TG: “I’m no longer an American. I gave up my US citizenship three years ago. Why not? I’ve lived in Britain for 42 years, it’s time to cut the umbilical cord. Time to grow up. America is probably the most divided country in the world right now, and probably the most divided in its history. The Republicans are knife-wielding hyenas, they’ve got no shame, they’re just brutal. Obama has been given this poisoned chalice. He’s got four years to fix the economy, turn everything around, make the world a wonderful place — good luck. Isn’t it amazing how George Bush has just vanished? Not a peep. It’s like he disappeared.”

TW: “I think the real problem was what Bush really wanted in life was to be the Commissioner of Baseball, and the job was not available. We all have a thousand parallel lives that could have been our lives, had we made different decisions along the way. We’re at the crossroads every day. I could jump out of that window right now instead of just looking out of it.”

TG: “That’s why I didn’t take acid in the Sixties, for exactly that reason. There’s no glass there! I can fly!”

TW: “What’s next for me? I’ve got a live album coming out, Glitter and Doom. Most people won’t listen to a live album for some reason because they figure it’s just a re-imagining of material they’re already familiar with, but I think the songs are done differently enough. Plus ... now I really feel like a huckster, but there’s an extra disc in there that is just my quixotic ruminations between songs, at the piano. It’s added value, as they say. Hurr hurr!”

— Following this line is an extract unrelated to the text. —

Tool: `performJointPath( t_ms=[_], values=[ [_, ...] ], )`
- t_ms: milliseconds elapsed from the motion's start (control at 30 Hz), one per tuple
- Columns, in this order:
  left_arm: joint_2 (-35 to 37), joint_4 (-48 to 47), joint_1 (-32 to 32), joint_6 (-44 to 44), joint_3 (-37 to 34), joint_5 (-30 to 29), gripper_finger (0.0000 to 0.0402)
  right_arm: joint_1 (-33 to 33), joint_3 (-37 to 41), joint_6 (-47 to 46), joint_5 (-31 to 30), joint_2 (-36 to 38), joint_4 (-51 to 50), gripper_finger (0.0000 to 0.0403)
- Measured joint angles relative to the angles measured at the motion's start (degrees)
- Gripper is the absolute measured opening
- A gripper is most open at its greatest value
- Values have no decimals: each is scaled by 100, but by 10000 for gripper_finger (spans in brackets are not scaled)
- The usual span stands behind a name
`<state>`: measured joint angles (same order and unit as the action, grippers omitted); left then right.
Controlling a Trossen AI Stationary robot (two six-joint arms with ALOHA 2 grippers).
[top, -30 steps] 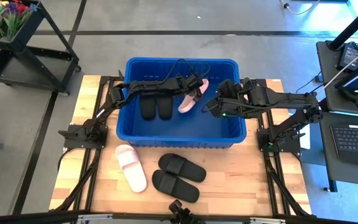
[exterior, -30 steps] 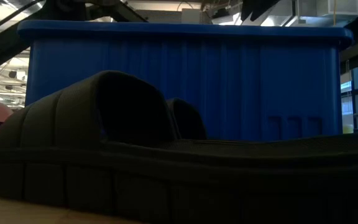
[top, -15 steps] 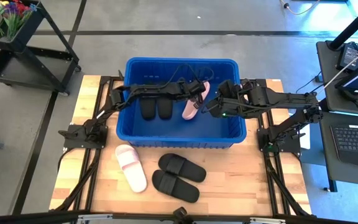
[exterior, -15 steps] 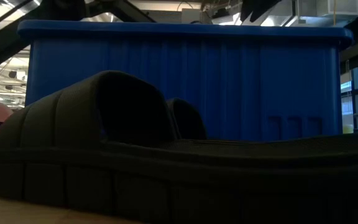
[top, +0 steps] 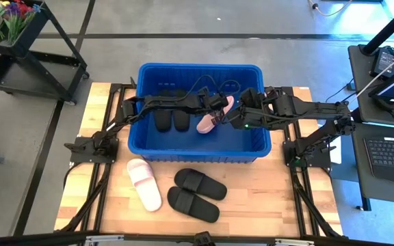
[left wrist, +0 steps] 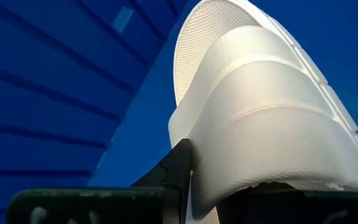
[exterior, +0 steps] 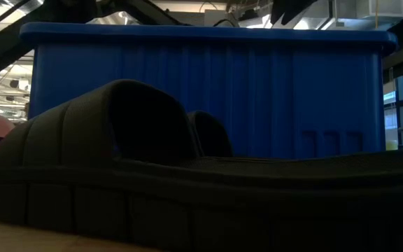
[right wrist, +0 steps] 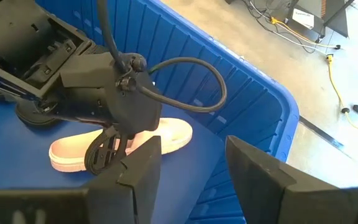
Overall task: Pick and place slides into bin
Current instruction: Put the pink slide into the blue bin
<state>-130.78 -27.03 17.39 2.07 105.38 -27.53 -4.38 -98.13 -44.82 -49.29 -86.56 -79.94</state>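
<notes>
My left jaws [top: 216, 114] are clenched on the strap of a pale pinkish-white slide [top: 211, 113], holding it low inside the bin [top: 149, 142] beside the black pair [top: 172, 121] already lying on its floor. My right jaws [top: 232, 117] hang released just past the slide's far edge, holding nothing.

To finish this placement well, I judge I should lower until the sole lies flat on the bin floor, release, then lift straight up so the strap does not snag and I keep clear of my right arm.

The strap is thick, soft-looking foam with broad ribs; the footbed has a fine dotted texture. The bin is hard blue plastic with ribbed walls.

On the counter [top: 265, 198] behind my jaws wait the other pale slide [top: 144, 184] and a second black pair [top: 195, 193].
</notes>
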Motion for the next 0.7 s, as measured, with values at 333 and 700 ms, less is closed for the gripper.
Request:
performJointPath(
  t_ms=[333,700],
  values=[
    [0,12,4,-27,0,20,49,0,0,2,2,2,0,181],
    [-4,69,37,-1232,0,-2,49,-44,0,3,2,2,-1,181]
  ],
)
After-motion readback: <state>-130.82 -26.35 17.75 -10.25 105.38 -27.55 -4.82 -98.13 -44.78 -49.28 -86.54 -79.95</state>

TG: “And I’m back in the saddle with The Man Who Killed Don Quixote. The horse has got three legs at the moment. We’ve done a big rewrite which I think is much better. The plan is to shoot it next April. It’s my fourth attempt to make it. Fourth time lucky! Also I may be doing an opera in 2011, at the ENO. A traditional opera that’s never worked before. I don’t want to tell you the name, it might jinx it.”

TW: “Make something up! It’s called Heavens to Murgatroyd, starring Alice Cooper and Dana Andrews ... like I said, the truth is highly overrated. Hurr hurr!”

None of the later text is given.